Собрания. Бесконечные собрания. На них было невыносимо скучно, отчасти поэтому они и были собраниями. Не в одиночестве же скучать.

Почтамт уже не открывал новые горизонты. Почтамт уже открыл все горизонты. Теперь этим горизонтам требовались сотрудники, а сотрудникам графики дежурств, оклады и пенсии, а здания нуждались в ремонте и уборке помещений, а еще были графики приема товара, и дисциплинарный порядок, и инвестиции, и далее, и далее…

Мокриц в унынии глядел на письмо от госпожи Эстрессы Партлей из комитета «Гномы на высоте». Оказывается, на Почтамте служило мало гномов. Мокриц отметил, и весьма справедливо, как ему казалось, что каждый третий работник Почтамта был гномом. Она ответила, что не в этом суть. А суть была в том, что если рост гномов в среднем составляет две трети от человеческого роста, то Почтамт, как авторитетное учреждение, должен брать на работу по полтора гнома на каждую рабочую единицу человеческой расы.

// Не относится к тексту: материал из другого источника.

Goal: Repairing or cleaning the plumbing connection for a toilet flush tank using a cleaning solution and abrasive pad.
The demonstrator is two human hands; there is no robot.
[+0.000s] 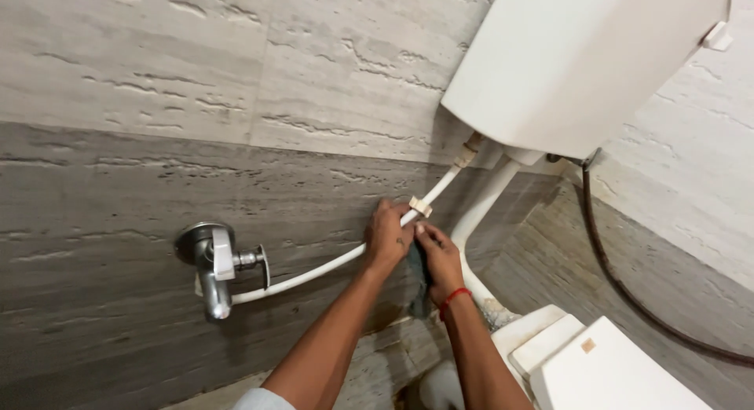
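Observation:
A white flexible water hose (pixel 314 270) runs from a chrome angle valve (pixel 214 261) on the wall up to the white toilet cistern (pixel 581 60). My left hand (pixel 386 236) grips this hose near its upper part, just below a small beige tag (pixel 421 206) on it. My right hand (pixel 440 257), with a red thread on the wrist, holds a dark cloth (pixel 418 288) pressed against the hose beside the left hand.
A white flush pipe (pixel 481 210) bends down from the cistern to the toilet (pixel 605 371) at the lower right. A dark hose (pixel 620 280) hangs along the right wall. Grey and beige stone-look tiles cover the walls.

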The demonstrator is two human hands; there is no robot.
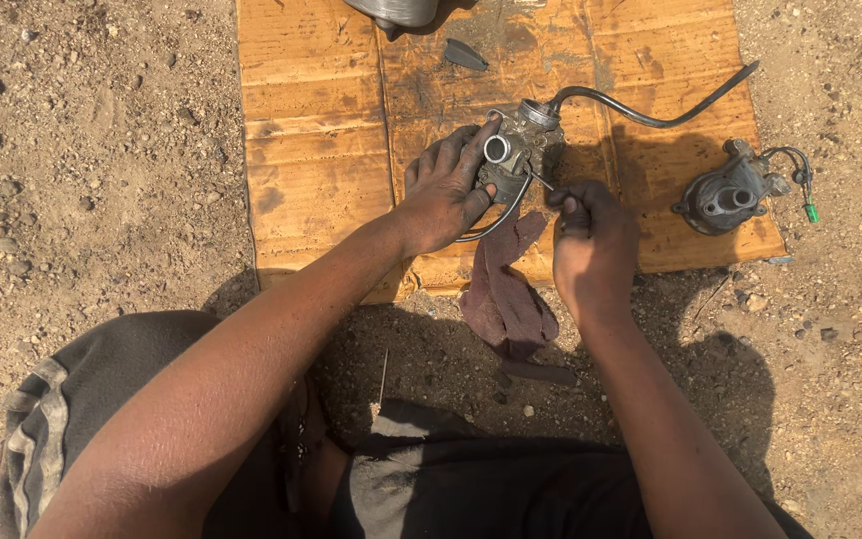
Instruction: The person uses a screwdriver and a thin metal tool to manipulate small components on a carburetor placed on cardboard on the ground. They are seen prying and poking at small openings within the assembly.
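Head-worn view, steeply downward, close.

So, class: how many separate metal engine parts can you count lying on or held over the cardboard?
3. One carburettor body held by the left hand mid-sheet; one grey housing at the cardboard right edge; one part cut off at the top edge. Others may be hidden.

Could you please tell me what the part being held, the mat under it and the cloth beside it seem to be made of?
The carburettor body looks like dull grey cast metal, grimy and matte. The mat looks like corrugated cardboard: tan, ribbed, creased, oil-stained. The rag seems woven fabric, maroon and limp.
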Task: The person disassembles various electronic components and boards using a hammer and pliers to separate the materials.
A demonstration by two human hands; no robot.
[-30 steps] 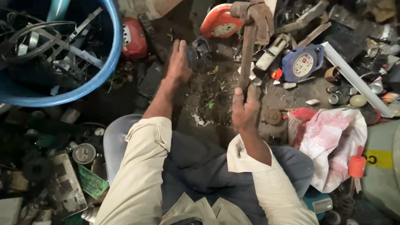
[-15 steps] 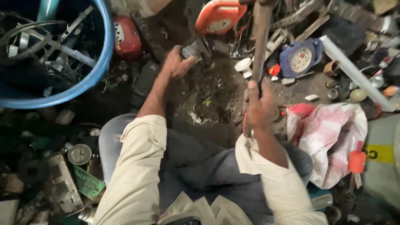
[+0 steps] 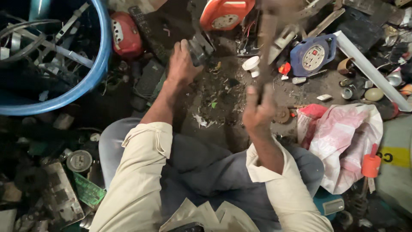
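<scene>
My left hand holds a small dark metal part down against the dirt floor, near an orange plastic casing. My right hand grips the wooden handle of a hammer, raised upright and motion-blurred; its head is near the top edge, blurred. I sit with grey trousers and cream sleeves. Debris bits lie on the floor between the hands.
A blue tub of metal scrap stands at top left, a red device beside it. A blue reel casing, a white tube, a pink-white bag and circuit boards surround me.
My right hand has lifted the hammer higher and drawn it back. My left hand has shifted the dark part slightly and keeps holding it on the floor.
</scene>
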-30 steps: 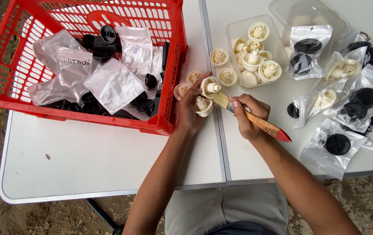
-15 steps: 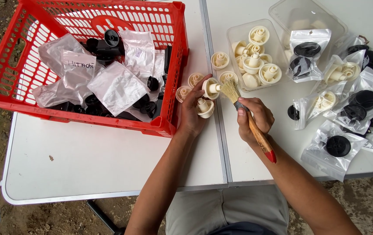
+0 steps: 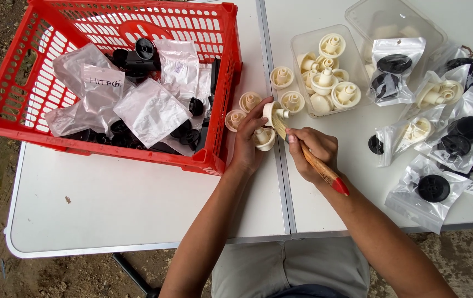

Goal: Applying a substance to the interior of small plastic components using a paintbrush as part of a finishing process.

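Head view, centre: left hand clamped on cream plastic part, tilted up for brushing.
Right of it: right hand gripping brush, bristles on the part.
Upper left: red crate holding bagged parts.
Upper right: clear tub of cream parts.

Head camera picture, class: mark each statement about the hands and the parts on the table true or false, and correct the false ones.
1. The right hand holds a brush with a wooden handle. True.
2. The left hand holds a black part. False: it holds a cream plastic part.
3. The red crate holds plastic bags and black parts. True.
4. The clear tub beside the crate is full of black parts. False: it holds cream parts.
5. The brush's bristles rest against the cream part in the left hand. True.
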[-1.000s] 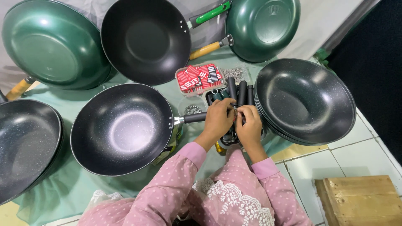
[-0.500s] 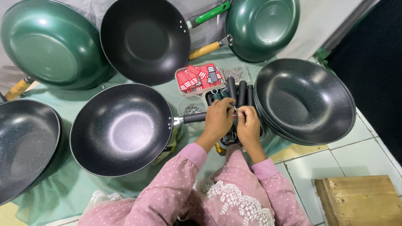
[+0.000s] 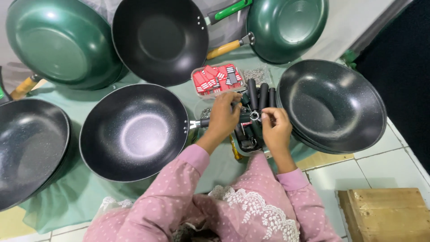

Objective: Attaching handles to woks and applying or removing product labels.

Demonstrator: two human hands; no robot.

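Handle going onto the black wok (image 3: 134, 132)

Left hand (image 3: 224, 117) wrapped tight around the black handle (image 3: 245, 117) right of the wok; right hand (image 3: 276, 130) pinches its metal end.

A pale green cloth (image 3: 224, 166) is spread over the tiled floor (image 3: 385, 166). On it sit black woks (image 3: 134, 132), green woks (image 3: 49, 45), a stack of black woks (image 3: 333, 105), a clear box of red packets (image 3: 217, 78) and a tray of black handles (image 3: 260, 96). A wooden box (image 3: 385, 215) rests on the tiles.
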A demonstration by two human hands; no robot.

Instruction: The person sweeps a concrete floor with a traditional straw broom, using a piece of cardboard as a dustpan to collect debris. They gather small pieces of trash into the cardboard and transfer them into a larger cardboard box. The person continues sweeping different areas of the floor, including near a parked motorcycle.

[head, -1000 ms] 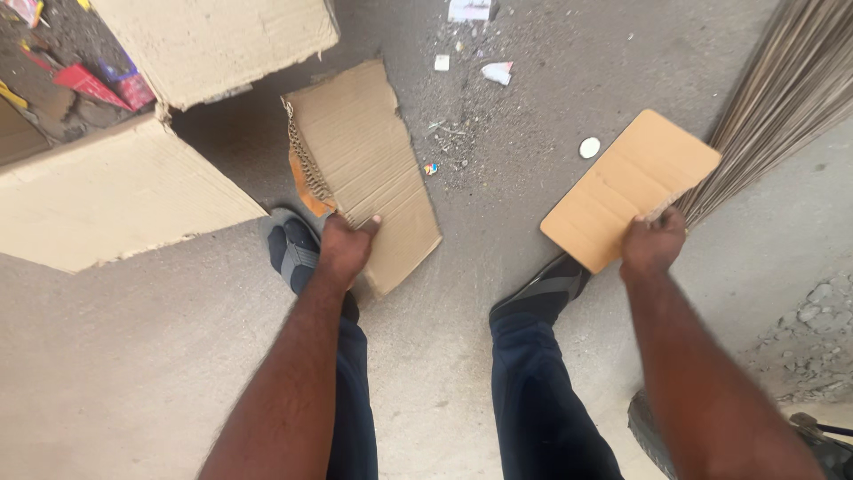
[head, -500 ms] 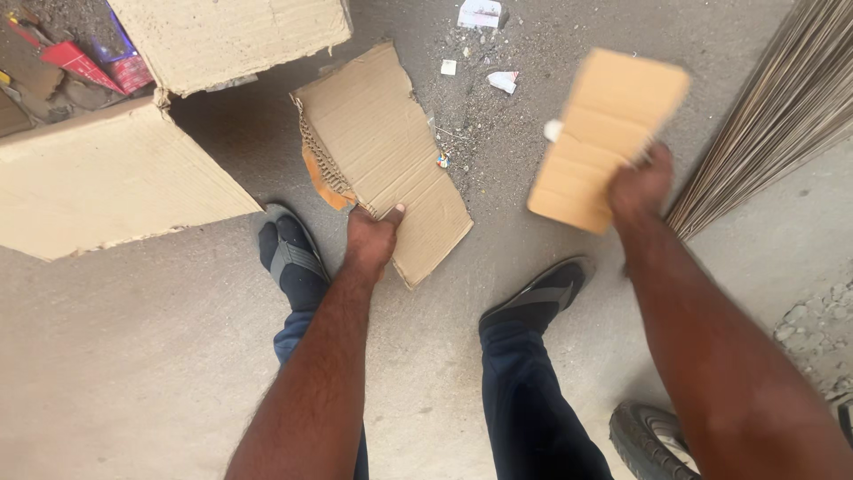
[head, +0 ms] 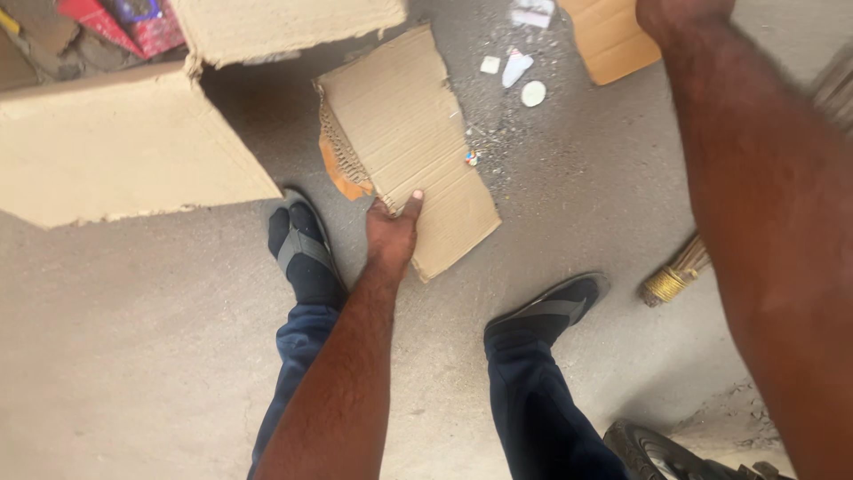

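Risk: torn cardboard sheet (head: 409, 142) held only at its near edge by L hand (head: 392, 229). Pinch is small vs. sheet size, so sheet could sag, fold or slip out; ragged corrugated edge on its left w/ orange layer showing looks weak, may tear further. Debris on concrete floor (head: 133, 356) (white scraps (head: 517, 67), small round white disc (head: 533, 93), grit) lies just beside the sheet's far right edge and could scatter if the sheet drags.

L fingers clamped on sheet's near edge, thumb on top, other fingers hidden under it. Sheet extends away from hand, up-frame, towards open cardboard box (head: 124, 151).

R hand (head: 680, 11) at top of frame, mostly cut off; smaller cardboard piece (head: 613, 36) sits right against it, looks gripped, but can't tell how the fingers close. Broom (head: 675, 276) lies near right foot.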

Неужели у Почтамта поднимется рука на все гномье сообщество, возмущалась госпожа Партлей. Мокриц поднял письмо большим и указательным пальцем и бросил его на пол. «Не поднимется, госпожа Партлей, а опустится».

Были еще какие-то основополагающие принципы. Мокриц вздохнул. Вот до чего он докатился. Стал ответственным лицом, и люди могли безнаказанно говорить ему про «основополагающие принципы».

Мокриц, однако, готов был поверить, что существуют люди, находящие радость и умиротворение в созерцании столбиков чисел. Он в их число не входил.

Уже несколько недель, как он не нарисовал ни одной марки! И еще дольше он не испытывал этого жжения, этого нерва, этого чувства полета, означавшего, что афера складывается гладко и он вот-вот оставит с носом того, кто вздумал оставить с носом его.

Все было такое… почтенное. От этого становилось трудно дышать.

Потом Мокриц вспомнил об утреннем происшествии и улыбнулся. Ну да, он влип, но у тайного общества ночных верхолазов Почтамт вообще считался проблемным зданием. К тому же ему удалось выкрутиться из затруднительного положения. Кругом выигрышная ситуация. И ненадолго, в перерыве между приступами паники, он ожил и полетел.

Тяжелая поступь из коридора возвестила о приближении Глэдис с полуденным чаем для Мокрица. Пригнувшись, чтобы не задеть головой косяк, она переступила порог и с поразительной для ее нескладной комплекции ловкостью поставила перед ним чашку с блюдцем, не расплескав ни единой капли.

– Карета Лорда Витинари Ожидает Снаружи, Господин, – сообщила она.

Мокриц мог поклясться, что в ее голосе последнее время стали слышны высокие нотки.